**Work required:**
All that is wanted is the exact lines from the first line of the data below through the line with "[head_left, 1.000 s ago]", both ends included, with pictures omitted.
-- Dataset records follows --
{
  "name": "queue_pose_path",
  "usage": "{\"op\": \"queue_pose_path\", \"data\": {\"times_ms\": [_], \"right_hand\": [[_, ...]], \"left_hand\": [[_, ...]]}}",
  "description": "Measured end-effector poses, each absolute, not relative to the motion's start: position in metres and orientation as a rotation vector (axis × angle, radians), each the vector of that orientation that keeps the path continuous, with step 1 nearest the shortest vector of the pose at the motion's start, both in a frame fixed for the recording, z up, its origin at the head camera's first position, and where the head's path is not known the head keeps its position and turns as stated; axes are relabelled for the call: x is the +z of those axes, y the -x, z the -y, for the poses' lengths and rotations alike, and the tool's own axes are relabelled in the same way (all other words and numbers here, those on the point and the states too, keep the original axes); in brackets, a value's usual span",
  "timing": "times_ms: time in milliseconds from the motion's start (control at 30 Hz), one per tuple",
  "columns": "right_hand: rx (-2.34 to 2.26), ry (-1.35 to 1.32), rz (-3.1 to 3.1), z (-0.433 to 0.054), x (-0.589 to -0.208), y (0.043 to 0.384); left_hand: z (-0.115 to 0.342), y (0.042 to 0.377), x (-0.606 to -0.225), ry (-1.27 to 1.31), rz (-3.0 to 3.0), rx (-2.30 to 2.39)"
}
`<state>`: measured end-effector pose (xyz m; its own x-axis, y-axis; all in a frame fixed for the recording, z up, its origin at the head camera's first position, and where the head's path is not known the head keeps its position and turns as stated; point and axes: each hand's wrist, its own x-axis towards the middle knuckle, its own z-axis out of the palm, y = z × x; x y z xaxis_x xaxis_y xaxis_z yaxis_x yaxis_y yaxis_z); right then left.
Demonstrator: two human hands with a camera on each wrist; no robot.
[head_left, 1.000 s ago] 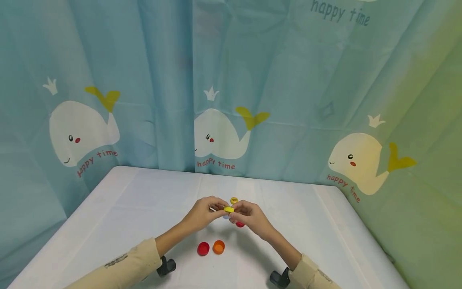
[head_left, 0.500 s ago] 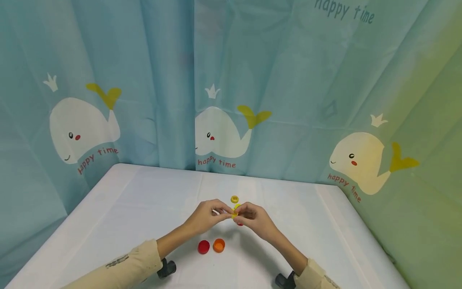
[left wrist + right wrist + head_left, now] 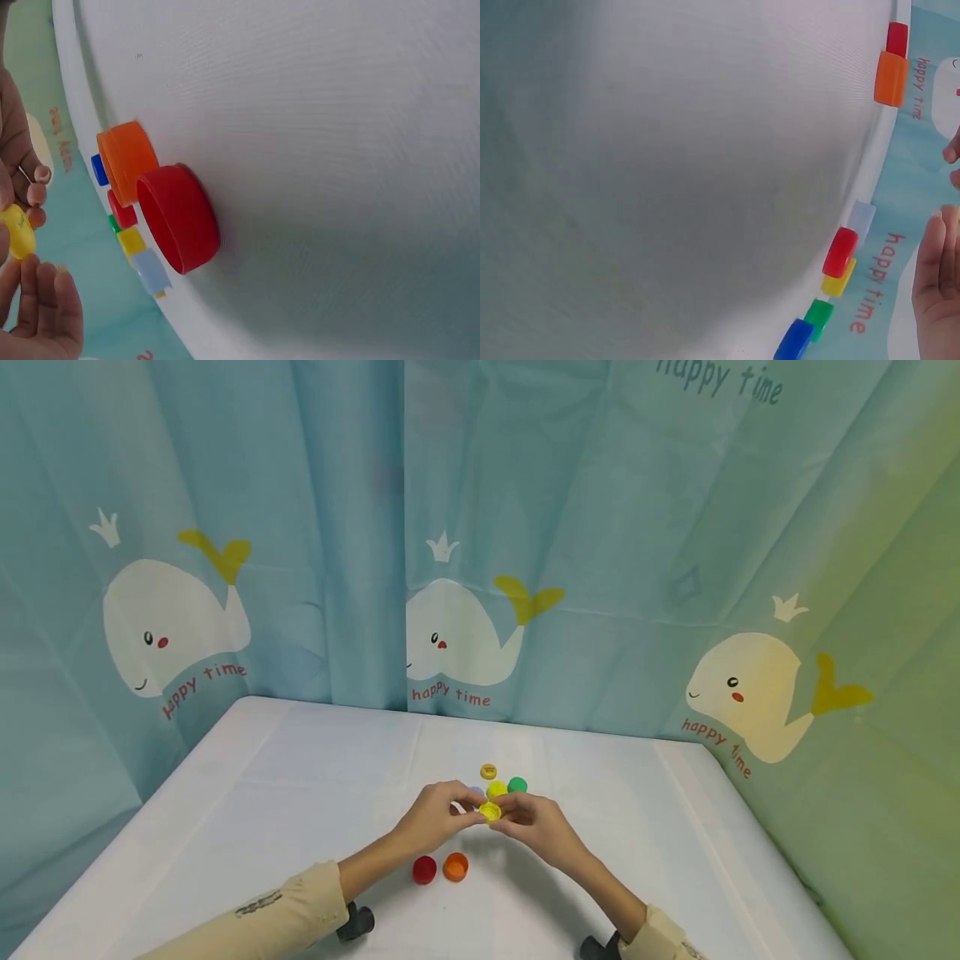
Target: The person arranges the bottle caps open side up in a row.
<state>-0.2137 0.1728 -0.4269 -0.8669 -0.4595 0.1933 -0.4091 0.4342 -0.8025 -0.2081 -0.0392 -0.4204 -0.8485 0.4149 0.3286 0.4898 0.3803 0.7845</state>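
Over the middle of the table, my left hand [image 3: 435, 817] and right hand [image 3: 542, 831] pinch a yellow bottle cap [image 3: 491, 812] between them by its edges. Its hollow side faces the head camera. In the left wrist view the same yellow cap [image 3: 19, 231] shows its outer face, with fingers above and below it. Just behind the hands lie another yellow cap [image 3: 497, 789], a green cap [image 3: 517, 785] and a partly covered light blue cap [image 3: 476, 792]. Farther back sits a yellow cap [image 3: 489, 771] with dark print on top.
Nearer the person, a red cap [image 3: 424, 870] and an orange cap [image 3: 456, 867] stand hollow side up, side by side on the white table [image 3: 315, 777]. The right wrist view also shows a second red cap [image 3: 841, 253] and a blue cap [image 3: 794, 340]. A whale-print curtain [image 3: 337, 527] hangs behind.
Both hands have shifted slightly right and toward the person, still holding the yellow cap, which has turned so its hollow side shows. The green cap and another yellow cap have come into sight behind them.
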Motion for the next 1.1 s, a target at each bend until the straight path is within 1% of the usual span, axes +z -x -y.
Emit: {"op": "queue_pose_path", "data": {"times_ms": [367,767,1100], "right_hand": [[-1.308,0.798,-2.763,-0.175,-0.434,0.209],[-1.141,0.850,-2.715,-0.173,-0.440,0.202],[-1.101,0.871,-2.690,-0.170,-0.439,0.199]], "left_hand": [[0.036,0.208,-0.424,0.954,2.673,-1.325],[0.039,0.206,-0.427,1.228,2.860,-0.991],[0.042,0.203,-0.428,1.259,2.913,-0.968]]}}
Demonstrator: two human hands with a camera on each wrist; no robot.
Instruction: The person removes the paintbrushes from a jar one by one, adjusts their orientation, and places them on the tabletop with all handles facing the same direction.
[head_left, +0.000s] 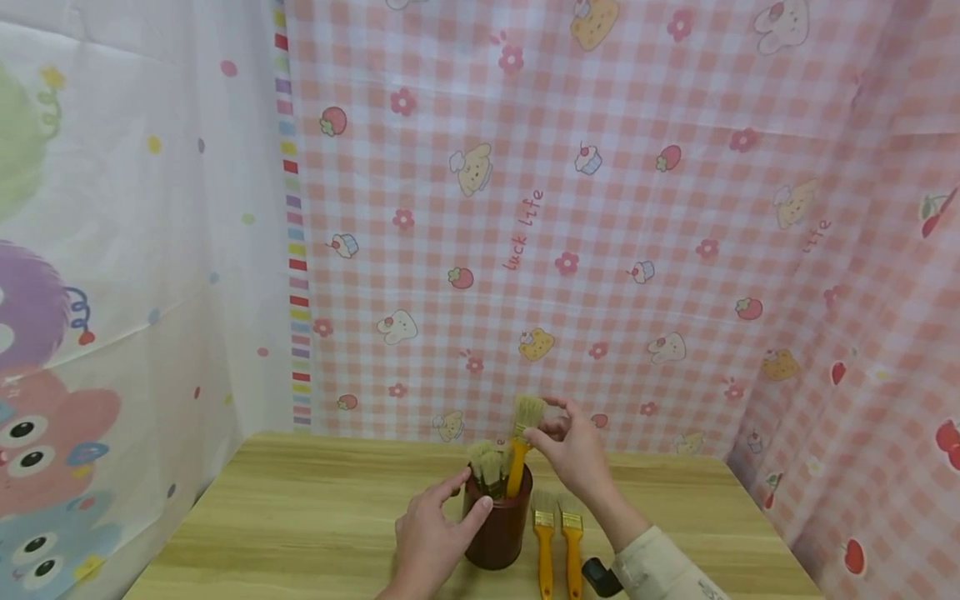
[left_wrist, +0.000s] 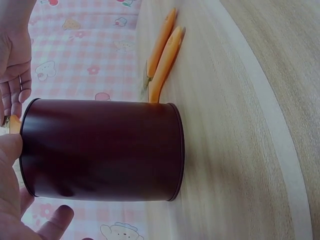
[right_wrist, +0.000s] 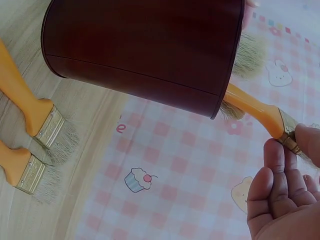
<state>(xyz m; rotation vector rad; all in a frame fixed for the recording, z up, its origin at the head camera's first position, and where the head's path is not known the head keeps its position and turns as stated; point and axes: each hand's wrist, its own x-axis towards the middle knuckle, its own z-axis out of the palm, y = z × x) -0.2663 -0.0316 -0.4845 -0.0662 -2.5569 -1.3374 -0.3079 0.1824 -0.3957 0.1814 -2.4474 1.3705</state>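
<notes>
A dark brown cylindrical cup (head_left: 497, 533) stands upright on the table, with bristle heads of paintbrushes (head_left: 487, 465) poking above its rim. My left hand (head_left: 433, 531) holds it near the rim, thumb (left_wrist: 9, 149) in front and fingers at the far side. My right hand (head_left: 576, 448) pinches a yellow-handled paintbrush (head_left: 516, 468) by its metal ferrule (right_wrist: 290, 132). This brush is bristles up, its handle's lower end inside the cup and hidden. Right of the cup, two more yellow-handled paintbrushes (head_left: 545, 550) lie side by side, bristles pointing away from me.
The wood-grain table (head_left: 315, 517) meets a pink checked cloth (head_left: 450, 350) hanging behind it. A white patterned cloth (head_left: 172, 250) hangs at the left and a pink one (head_left: 862, 375) at the right. Something black (head_left: 602, 577) shows beside my right sleeve.
</notes>
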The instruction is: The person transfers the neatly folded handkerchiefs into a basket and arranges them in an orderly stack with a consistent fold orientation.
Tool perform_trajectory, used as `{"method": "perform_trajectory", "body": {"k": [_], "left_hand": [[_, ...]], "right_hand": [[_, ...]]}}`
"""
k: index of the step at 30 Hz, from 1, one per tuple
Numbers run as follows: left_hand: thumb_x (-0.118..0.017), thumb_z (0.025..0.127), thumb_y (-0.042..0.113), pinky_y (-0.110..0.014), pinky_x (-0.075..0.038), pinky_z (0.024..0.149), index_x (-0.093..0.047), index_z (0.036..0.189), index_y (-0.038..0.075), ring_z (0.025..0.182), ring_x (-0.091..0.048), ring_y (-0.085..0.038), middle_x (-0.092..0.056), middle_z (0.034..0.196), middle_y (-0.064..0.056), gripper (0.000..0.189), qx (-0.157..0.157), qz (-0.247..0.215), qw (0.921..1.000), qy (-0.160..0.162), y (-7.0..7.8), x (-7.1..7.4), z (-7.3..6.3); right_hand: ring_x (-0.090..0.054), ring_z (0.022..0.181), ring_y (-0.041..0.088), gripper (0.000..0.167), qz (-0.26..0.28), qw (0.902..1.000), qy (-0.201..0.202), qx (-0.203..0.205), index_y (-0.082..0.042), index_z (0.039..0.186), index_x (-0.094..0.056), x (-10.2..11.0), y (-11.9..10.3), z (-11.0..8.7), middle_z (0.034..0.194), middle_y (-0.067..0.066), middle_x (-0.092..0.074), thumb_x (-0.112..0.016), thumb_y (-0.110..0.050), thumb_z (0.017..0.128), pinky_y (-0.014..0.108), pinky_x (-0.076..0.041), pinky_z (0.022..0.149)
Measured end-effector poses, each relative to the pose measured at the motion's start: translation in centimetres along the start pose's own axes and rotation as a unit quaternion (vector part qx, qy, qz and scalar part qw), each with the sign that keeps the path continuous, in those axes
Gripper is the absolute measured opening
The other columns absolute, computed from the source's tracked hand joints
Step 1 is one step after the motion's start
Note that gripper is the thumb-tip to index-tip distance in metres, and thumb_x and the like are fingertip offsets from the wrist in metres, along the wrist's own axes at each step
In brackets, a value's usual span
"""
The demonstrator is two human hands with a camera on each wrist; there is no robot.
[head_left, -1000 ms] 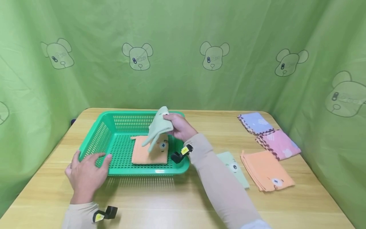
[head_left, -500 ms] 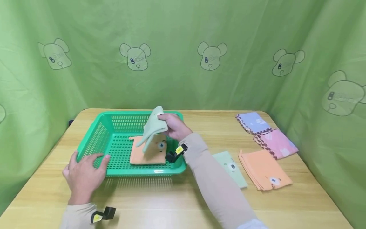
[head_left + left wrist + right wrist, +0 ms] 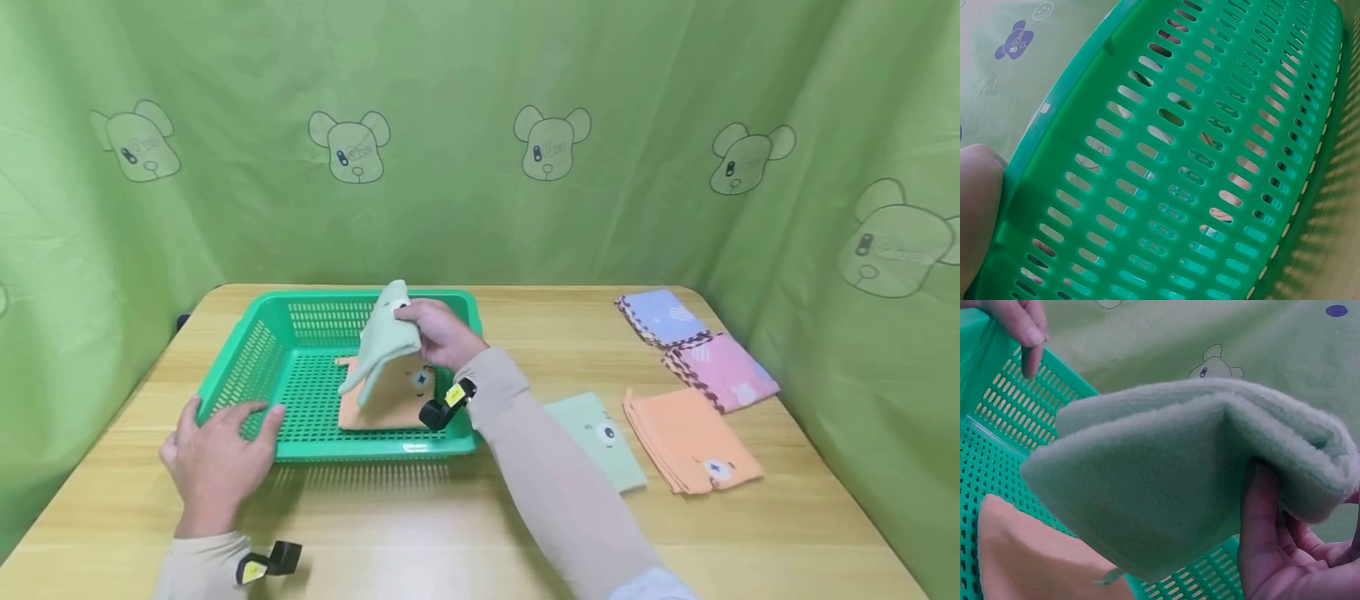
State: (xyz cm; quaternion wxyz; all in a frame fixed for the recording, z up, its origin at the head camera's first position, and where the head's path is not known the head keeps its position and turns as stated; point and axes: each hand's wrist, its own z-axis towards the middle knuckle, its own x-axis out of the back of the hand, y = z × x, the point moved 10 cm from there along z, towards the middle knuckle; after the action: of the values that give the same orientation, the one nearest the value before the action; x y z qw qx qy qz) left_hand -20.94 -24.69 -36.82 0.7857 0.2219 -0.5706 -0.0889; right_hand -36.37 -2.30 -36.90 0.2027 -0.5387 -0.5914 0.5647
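Note:
My left hand (image 3: pixel 217 462) grips the near left corner of a green plastic basket (image 3: pixel 352 452), its fingers reaching over the rim. Above the right part of the basket, my right hand (image 3: pixel 446 333) pinches a folded pale green towel (image 3: pixel 386 329) that hangs with its layers parted at the lower end. The right wrist view shows the thumb (image 3: pixel 1260 512) pressed on one face of the pale green towel (image 3: pixel 1141 487). Beneath it, a folded orange towel (image 3: pixel 360 414) with a printed face lies on the basket's floor, partly covered from view.
Right of the basket on the wooden table (image 3: pixel 375 533) lie a second pale green towel (image 3: pixel 600 446), a second orange towel (image 3: pixel 686 437), a pink towel (image 3: pixel 727 371) and a blue towel (image 3: pixel 660 317). A green curtain (image 3: pixel 465 225) stands behind and at both sides.
My right hand has carried the pale green towel a little to the left over the basket. My left hand keeps its place at the corner. The whole head view has shifted slightly.

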Motion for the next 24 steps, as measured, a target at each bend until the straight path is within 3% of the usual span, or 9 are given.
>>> {"method": "perform_trajectory", "body": {"k": [17, 24], "left_hand": [[-0.043, 0.098, 0.054, -0.071, -0.013, 0.099, -0.063, 0.122, 0.009, 0.137, -0.016, -0.054, -0.056, 0.131, -0.025, 0.055, 0.004, -0.006, 0.9999, 0.010, -0.1, 0.1, 0.1], [-0.041, 0.098, 0.056, -0.072, -0.013, 0.099, -0.063, 0.122, 0.009, 0.138, -0.015, -0.053, -0.055, 0.131, -0.025, 0.057, 0.003, -0.007, 0.9999, 0.008, 0.0, 0.2, 0.2]], "right_hand": [[-0.066, 0.090, 0.022, 0.044, -0.006, 0.9994, -0.026, -0.021, 0.004, 0.140, -0.039, -0.3, 1.3, 0.7, 0.123, 0.019, -0.058, -0.048, -0.005, 0.098, 0.030, -0.056, 0.077], [-0.061, 0.101, 0.026, 0.042, -0.028, 0.9987, -0.029, -0.031, 0.002, 0.138, -0.041, -0.6, 1.7, 1.0, 0.127, 0.018, -0.055, -0.047, -0.001, 0.097, 0.036, -0.054, 0.084]]}}
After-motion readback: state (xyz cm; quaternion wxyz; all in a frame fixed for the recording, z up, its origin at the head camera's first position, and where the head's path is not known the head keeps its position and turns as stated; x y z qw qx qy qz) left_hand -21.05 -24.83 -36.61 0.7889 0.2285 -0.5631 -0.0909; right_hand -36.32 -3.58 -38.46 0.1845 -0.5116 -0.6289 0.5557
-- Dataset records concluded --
**Task output:**
{
  "name": "queue_pose_path",
  "usage": "{\"op\": \"queue_pose_path\", \"data\": {\"times_ms\": [_], \"right_hand\": [[_, ...]], \"left_hand\": [[_, ...]]}}",
  "description": "Measured end-effector poses, each absolute, not relative to the motion's start: position in metres and orientation as a rotation vector (axis × angle, radians), each the vector of that orientation that keeps the path continuous, with step 1 nearest the shortest vector of the pose at the motion's start, both in a frame fixed for the recording, z up, its origin at the head camera's first position, and where the head's path is not known the head keeps its position and turns as stated; axes are relabelled for the call: x is the +z of those axes, y the -x, z the -y, for the poses' lengths and rotations alike, and the tool's own axes are relabelled in the same way (all other words and numbers here, those on the point and the states too, keep the original axes); in brackets, a value's usual span",
  "timing": "times_ms: time in milliseconds from the motion's start (control at 30 Hz), one per tuple",
  "columns": "right_hand: rx (-2.34 to 2.26), ry (-1.35 to 1.32), rz (-3.1 to 3.1), z (-0.433 to 0.054), x (-0.589 to -0.208), y (0.043 to 0.384); left_hand: z (-0.115 to 0.342), y (0.042 to 0.377), x (-0.606 to -0.225), ry (-1.27 to 1.31), rz (-3.0 to 3.0), rx (-2.30 to 2.39)"
}
`<state>`: measured end-effector pose (xyz m; its own x-axis, y-axis; all in a frame fixed for the recording, z up, its origin at the head camera's first position, and where the head's path is not known the head keeps its position and turns as stated; point and axes: each hand's wrist, its own x-axis towards the middle knuckle, its own z-axis out of the palm, y = z × x; x y z xaxis_x xaxis_y xaxis_z yaxis_x yaxis_y yaxis_z); right then left.
Demonstrator: two human hands with a camera on each wrist; no robot.
[head_left, 1.000 s ago] 

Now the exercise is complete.